>>>>>
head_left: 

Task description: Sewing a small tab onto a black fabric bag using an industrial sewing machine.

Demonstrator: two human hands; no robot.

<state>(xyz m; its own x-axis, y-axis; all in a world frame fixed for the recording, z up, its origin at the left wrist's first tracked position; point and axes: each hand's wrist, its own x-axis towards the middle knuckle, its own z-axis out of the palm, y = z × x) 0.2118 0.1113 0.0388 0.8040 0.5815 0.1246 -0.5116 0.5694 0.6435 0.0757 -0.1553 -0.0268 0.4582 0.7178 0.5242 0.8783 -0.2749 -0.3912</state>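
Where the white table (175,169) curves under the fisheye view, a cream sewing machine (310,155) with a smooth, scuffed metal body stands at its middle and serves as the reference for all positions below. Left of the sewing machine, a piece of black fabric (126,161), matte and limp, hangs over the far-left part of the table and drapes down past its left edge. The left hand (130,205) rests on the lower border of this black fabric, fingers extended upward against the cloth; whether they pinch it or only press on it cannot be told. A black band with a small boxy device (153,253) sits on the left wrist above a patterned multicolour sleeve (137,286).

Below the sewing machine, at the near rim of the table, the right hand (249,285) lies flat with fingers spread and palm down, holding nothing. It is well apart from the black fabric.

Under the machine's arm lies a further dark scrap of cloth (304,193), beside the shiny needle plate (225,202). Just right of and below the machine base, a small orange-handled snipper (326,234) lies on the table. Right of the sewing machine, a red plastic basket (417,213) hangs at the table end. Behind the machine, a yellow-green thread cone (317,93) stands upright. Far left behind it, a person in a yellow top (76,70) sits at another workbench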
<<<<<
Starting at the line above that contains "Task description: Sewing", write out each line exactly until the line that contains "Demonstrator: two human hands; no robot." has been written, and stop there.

Task description: Sewing a small tab onto a black fabric bag using an industrial sewing machine.

Demonstrator: two human hands; no robot.

This exercise requires no further answer.